Er stellte den Tempomat auf eine geringe Geschwindigkeit ein und stieg aus dem langsam fahrenden Wagen aus. Noch während das Fahrzeug langsam rollte, öffnete er die hintere Tür, griff nach seiner Jacke und dem Pilotenkoffer und schlug mit dem linken Bein die Tür wieder zu. Wie von einer unsichtbaren Schnur gezogen, folgte der Mercedes dem matschigen Feldweg. Nach etwa fünfzig Metern verließ er gemächlich seine Spur, geriet immer mehr auf das abschüssige Ufer und schließlich rutschte das Auto ins Wasser. Nie hätte Hartmut gedacht, dass das riesige Fahrzeug so schnell von den Wassermassen mitgerissen werden könnte und nach nur wenigen Sekunden war die ganze Fuhre in der Mulde verschwunden. Hartmut atmete erleichtert auf. Die Erleichterung dauerte aber nur wenige Augenblicke an, wich schlagartig aufkommender Panik als das Fahrzeugdach wie Phönix aus der Asche nun wieder aus den Wellen auftauchte.

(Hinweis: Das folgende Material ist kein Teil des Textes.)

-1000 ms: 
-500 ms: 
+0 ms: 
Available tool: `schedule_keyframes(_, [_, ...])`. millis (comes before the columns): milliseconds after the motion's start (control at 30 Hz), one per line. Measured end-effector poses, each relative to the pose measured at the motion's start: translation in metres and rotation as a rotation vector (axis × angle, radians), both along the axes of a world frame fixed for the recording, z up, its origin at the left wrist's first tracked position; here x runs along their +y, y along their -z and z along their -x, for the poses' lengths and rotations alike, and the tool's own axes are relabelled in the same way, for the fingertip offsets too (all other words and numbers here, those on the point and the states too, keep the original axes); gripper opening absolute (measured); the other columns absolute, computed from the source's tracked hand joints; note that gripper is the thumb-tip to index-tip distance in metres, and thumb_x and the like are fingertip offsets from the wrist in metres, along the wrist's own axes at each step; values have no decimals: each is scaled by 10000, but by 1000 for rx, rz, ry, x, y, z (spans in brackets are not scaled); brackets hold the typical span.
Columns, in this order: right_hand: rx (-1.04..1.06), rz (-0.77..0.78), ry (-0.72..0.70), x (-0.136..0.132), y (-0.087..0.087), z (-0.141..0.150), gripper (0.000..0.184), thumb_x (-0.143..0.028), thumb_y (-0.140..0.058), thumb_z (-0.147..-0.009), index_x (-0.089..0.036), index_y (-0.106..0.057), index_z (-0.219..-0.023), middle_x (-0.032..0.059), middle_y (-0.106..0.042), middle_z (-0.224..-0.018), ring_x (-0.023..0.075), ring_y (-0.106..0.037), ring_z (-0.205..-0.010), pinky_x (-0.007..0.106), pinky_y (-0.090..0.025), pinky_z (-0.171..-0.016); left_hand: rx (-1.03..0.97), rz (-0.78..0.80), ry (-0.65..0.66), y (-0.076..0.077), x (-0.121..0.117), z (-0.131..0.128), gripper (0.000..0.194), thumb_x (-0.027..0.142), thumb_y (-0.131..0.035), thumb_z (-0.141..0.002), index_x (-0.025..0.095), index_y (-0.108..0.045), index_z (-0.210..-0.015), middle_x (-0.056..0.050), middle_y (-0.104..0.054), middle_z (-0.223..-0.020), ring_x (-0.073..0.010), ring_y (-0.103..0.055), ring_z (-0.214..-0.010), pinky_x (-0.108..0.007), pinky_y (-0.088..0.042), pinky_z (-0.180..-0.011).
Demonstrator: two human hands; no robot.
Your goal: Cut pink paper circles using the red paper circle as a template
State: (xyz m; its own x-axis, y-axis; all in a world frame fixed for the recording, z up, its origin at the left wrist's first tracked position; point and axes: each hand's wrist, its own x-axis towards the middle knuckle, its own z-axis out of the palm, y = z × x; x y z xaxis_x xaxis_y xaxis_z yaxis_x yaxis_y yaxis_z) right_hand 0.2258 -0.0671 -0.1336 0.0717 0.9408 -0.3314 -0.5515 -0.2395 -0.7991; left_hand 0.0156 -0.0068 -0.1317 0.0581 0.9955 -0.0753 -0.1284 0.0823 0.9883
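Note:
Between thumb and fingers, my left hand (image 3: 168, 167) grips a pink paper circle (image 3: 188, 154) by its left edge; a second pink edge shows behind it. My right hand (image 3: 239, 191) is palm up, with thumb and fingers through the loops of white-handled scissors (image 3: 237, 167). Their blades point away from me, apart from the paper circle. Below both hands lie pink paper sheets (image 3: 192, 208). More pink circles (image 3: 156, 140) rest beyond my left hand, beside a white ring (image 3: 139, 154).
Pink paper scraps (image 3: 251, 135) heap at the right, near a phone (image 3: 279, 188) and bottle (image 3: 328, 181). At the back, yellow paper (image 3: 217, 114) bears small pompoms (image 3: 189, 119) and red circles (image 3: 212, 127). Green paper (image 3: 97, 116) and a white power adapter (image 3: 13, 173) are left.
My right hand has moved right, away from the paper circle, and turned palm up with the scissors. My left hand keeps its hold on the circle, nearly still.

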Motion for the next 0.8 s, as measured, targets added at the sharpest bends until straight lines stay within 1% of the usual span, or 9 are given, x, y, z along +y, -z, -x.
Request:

»Scheiße, ich hab vergessen die Fenster aufzumachen!« dachte er noch, während er dem schwimmenden Auto nachsah. Vor allem, wie konnte bei einem Unglücksfall der Fahrer aus dem Wageninnern heraus geschwemmt werden? Ein fataler Fehler im sonst so perfekten Plan.

Ohne zu zögern griff sich Hartmut einen der umherliegenden Feldsteine und spurtete dem davon schwimmenden Wagen nach. Atemlos gelang es ihm auf die gleiche Höhe zu kommen, aber immer wenn er zum Werfen stehen bleiben musste, legte der Wagen scheinbar schlagartig an Fahrt zu und verschwand aus der Wurfdistanz. Resigniert blieb Hartmut stehen und blickt dem Wagen nach. Aus lauter Frust über seine fehlende Sportlichkeit schleuderte er den mehr als faustgroßen Stein in Richtung Auto und erstarrte. Unter mächtigem Geklirre zersprang die Rückscheibe in tausende, blinkende Stückchen und gab sekundenlang die Sicht ins Wageninnere frei. Danach verschwand der Wagen im Wasser.